Course Code: CS572
Course Name: Computational Systems Biology
Prerequisites: NIL
Syllabus: Cellular components interact with each other to carry out their specific functions. One way to understand cellular processes at system level is to model them as networks of interactions. The Objective of the course is to understand underlying computational challenges posed by such models. Algebraic graph theory, machine learning and statistics have been widely used for inference and analysis of such networks. This course aims to discuss state-of-the-art algorithms, demonstrate their use in understanding molecular mechanism at systems levels along with limitations.
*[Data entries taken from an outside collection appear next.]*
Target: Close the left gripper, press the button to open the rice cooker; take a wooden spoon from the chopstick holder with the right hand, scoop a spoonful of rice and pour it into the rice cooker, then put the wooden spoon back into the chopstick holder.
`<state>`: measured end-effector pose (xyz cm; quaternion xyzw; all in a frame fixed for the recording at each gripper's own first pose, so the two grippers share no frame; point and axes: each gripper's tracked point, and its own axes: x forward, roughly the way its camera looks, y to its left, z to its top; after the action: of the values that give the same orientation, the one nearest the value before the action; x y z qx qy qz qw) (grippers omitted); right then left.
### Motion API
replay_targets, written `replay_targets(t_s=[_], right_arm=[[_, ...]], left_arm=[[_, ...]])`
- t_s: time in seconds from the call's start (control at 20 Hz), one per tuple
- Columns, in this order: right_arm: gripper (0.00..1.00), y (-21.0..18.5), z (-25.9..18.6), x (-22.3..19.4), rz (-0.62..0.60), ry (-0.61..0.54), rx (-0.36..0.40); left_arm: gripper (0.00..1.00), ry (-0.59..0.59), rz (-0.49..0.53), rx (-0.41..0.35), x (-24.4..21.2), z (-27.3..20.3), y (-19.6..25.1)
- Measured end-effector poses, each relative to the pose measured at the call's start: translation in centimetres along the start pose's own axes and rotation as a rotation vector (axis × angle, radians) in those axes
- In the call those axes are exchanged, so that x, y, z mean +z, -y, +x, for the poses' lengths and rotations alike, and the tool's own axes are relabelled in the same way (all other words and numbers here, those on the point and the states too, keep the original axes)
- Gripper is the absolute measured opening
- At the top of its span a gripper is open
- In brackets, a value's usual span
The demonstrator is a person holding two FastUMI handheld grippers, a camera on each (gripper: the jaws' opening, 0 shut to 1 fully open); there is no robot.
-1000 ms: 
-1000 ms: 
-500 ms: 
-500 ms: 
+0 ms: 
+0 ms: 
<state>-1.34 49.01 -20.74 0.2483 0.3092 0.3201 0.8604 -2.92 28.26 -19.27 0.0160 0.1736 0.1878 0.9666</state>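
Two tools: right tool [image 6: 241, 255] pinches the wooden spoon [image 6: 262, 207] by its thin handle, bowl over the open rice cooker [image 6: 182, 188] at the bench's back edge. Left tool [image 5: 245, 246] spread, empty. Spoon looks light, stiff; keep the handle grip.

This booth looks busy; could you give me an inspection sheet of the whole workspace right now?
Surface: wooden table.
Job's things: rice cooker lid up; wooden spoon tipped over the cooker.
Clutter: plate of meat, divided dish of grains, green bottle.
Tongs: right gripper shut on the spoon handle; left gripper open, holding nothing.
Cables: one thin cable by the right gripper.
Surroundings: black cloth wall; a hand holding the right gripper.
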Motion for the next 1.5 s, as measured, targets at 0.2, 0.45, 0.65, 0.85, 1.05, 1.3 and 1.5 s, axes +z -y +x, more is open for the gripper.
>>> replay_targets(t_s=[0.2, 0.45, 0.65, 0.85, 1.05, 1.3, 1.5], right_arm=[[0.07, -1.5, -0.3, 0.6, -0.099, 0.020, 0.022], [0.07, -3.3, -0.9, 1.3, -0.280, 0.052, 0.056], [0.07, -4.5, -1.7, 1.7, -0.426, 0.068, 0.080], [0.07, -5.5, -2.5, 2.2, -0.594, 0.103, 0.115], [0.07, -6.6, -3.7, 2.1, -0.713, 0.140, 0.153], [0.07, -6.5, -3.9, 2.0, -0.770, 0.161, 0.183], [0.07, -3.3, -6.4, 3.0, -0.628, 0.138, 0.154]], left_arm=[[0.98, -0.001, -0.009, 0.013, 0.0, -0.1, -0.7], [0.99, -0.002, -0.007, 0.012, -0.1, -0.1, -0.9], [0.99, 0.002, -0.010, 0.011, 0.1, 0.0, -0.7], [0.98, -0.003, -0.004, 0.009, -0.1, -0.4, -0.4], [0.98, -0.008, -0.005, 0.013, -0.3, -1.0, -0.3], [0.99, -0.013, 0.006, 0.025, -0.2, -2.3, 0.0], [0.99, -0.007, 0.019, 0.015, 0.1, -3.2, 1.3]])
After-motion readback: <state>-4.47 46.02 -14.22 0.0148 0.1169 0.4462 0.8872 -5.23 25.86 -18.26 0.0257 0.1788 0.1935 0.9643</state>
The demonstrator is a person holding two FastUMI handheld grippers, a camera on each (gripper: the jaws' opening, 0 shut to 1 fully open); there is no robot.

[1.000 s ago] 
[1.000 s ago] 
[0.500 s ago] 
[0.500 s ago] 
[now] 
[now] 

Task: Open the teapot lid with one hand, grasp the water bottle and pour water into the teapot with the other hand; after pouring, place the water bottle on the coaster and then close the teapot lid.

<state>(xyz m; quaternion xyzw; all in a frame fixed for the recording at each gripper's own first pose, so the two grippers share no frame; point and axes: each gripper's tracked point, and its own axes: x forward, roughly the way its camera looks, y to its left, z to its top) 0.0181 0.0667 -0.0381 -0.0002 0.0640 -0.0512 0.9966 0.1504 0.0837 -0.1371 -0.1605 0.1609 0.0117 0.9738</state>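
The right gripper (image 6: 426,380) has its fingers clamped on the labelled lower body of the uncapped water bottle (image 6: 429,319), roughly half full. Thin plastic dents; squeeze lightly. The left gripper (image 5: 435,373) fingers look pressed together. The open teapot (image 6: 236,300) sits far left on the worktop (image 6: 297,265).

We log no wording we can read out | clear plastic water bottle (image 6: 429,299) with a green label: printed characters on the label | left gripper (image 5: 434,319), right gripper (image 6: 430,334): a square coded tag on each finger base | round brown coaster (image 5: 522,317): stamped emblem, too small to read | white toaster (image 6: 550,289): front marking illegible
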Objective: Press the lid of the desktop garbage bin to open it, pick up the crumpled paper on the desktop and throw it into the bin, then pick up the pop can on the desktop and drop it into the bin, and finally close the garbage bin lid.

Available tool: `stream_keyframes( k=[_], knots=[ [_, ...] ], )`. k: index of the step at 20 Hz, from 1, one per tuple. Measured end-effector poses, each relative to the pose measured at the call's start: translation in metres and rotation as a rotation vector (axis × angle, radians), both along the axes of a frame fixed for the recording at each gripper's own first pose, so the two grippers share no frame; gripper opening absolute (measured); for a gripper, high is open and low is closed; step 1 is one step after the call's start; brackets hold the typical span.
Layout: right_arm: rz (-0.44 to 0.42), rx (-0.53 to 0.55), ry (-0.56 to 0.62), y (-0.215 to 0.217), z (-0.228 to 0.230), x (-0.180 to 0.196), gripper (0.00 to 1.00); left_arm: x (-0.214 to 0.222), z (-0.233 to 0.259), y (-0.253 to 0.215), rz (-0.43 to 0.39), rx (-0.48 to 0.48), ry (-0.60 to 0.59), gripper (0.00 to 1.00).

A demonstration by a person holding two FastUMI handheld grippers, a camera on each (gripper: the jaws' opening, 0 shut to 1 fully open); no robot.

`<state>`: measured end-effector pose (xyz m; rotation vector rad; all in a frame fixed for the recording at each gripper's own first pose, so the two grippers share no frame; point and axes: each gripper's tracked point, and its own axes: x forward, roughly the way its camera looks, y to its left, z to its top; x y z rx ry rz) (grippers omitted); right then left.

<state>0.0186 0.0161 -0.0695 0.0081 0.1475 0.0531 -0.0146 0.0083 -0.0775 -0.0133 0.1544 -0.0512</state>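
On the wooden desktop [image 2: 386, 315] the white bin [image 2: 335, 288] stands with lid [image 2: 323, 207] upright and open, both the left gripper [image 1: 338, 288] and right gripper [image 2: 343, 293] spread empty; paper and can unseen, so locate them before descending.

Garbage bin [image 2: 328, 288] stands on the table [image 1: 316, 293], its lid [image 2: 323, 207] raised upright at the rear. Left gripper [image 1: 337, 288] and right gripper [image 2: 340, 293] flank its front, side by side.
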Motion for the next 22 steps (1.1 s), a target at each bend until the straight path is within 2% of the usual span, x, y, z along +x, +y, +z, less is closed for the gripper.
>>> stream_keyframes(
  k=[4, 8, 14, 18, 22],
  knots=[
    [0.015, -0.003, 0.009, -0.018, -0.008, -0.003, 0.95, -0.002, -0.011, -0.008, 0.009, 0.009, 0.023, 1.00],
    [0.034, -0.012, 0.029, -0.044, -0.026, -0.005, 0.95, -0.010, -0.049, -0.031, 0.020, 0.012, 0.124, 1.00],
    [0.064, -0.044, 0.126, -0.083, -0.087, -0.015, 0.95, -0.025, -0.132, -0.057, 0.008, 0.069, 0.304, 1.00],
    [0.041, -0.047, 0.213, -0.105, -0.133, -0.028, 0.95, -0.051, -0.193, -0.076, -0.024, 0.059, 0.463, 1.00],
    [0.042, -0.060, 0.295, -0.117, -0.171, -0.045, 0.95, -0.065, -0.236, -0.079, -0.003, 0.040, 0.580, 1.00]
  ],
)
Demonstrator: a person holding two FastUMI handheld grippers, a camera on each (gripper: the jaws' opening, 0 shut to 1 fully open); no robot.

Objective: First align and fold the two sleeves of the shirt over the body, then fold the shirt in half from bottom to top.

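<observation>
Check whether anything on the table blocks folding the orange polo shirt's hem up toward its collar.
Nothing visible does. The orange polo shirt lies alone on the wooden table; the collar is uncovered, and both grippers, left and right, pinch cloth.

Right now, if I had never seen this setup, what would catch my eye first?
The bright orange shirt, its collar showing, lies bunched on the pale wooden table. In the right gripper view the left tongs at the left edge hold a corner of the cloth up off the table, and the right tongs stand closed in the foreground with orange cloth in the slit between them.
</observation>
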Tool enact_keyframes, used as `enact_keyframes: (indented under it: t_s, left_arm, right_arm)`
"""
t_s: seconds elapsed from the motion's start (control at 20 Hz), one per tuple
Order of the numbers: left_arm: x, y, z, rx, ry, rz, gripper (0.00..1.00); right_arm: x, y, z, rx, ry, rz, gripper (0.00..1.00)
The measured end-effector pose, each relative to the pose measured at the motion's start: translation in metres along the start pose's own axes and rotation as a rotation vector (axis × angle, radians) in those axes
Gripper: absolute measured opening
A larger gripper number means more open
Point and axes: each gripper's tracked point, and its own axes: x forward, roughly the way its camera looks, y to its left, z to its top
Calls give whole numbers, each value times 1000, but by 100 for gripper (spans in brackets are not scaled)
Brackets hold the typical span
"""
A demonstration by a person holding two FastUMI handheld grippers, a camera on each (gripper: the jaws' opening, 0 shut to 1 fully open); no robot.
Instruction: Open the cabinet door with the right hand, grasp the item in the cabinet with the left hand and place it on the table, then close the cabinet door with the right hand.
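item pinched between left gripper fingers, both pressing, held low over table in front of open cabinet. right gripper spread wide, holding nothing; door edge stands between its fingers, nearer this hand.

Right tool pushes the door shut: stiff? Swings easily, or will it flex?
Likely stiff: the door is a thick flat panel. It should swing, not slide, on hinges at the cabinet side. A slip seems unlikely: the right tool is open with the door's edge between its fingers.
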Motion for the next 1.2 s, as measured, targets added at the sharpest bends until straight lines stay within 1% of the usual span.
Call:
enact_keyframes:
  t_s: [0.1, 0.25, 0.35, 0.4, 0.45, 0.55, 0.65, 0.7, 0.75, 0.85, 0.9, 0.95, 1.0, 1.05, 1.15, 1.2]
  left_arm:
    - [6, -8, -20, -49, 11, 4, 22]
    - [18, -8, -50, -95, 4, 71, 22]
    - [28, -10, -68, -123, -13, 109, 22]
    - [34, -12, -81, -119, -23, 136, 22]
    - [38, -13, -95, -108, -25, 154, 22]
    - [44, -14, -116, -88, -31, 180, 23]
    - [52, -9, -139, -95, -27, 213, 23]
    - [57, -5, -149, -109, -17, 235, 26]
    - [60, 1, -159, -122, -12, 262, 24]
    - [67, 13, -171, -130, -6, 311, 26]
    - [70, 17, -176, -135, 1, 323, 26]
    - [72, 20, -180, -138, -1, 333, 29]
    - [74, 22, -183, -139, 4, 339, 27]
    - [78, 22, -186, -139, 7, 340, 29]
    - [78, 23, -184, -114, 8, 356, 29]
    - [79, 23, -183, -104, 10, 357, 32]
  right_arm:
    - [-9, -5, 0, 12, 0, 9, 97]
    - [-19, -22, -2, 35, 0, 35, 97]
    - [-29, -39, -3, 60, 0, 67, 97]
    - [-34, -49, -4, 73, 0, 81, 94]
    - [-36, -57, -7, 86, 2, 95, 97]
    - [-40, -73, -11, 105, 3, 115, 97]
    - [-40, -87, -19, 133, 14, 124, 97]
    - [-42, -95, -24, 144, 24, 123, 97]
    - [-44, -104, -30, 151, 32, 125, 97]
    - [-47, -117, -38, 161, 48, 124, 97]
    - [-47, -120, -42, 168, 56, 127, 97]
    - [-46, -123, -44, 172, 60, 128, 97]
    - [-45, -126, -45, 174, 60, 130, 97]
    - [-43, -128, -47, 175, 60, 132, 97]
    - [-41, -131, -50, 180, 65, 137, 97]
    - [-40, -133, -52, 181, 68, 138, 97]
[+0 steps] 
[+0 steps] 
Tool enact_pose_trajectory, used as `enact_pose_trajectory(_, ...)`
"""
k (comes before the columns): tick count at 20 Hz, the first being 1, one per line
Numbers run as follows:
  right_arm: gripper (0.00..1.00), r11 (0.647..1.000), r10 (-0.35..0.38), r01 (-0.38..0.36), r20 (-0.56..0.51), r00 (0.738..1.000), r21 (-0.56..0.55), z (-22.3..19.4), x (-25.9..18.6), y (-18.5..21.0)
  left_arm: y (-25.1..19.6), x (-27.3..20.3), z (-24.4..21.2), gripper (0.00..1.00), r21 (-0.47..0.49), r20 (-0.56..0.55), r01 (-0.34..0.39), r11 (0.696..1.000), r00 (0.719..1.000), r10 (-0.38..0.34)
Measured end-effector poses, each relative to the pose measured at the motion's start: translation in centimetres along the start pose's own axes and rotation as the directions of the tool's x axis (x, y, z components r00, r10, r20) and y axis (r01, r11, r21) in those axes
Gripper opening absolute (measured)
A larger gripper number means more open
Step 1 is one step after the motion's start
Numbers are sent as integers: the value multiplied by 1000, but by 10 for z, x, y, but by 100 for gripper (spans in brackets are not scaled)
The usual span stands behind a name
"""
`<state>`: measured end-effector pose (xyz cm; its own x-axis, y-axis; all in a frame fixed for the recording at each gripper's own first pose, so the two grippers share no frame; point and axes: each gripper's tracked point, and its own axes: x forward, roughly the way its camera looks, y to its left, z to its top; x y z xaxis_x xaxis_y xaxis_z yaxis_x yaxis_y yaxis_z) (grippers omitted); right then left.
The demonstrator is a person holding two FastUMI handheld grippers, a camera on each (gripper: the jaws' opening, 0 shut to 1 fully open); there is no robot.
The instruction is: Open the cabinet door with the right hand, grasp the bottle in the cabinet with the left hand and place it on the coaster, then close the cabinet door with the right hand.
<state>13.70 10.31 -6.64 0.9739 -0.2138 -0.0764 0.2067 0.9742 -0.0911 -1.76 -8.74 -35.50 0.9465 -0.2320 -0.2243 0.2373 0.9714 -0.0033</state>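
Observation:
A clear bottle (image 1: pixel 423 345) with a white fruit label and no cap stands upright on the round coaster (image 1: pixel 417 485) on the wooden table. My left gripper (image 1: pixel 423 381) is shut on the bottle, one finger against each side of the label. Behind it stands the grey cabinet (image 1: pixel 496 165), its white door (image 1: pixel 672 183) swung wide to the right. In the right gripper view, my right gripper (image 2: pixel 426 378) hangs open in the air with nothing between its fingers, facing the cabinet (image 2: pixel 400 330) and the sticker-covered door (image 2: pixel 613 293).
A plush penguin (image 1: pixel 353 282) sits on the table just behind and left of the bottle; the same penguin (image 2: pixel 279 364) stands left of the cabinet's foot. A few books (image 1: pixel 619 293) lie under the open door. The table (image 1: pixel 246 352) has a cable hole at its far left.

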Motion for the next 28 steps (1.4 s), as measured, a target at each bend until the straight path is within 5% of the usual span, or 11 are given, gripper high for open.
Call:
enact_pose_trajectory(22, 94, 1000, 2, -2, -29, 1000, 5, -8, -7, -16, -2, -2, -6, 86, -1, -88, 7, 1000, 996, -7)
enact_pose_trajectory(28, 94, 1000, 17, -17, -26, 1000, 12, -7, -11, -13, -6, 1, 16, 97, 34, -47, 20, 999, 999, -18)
The course would not require any biological background and all relevant biological concepts would be introduced in the course.
Introduction: Molecular Cell Biology, Systems Biology, Networks; Biological Networks: Transcriptional Regulatory Networks, Protein-protein interaction networks, Metabolic Networks, Genetic Networks, Disease Networks; Networks Measures; Inference of Networks: Graphical Models, Kernel based method, Regression based method, Information Theory based models; Network Analysis: Generic organizing principles of biological networks; Network integration; Application of networks in disease diagnosis and drug target prediction. Application of model verification and formal methods.
Texts: 1. Edda Klipp, Wolfram Liebermeister, Christoph Wierling, Axel Kowald, Hans Lehrach, and Ralf Herwig. Systems Biology: A Textbook, Wiley-Blackwell, 2009.
References: 1. Uri Alon. An Introduction to Systems Biology - Design Principles of Biological Circuits, CRC Press, 2007.
2. Mark E. J. Newman. Networks: An Introduction, Mark Newman, Oxford University Press, 2010.
3. Bruce Alberts, Alexander Johnson, Julian Lewis, Martin Raff, Keith Roberts, Peter Walter. Molecular Biology of the Cell, Garland Science (Taylor & Francis Group), 2007.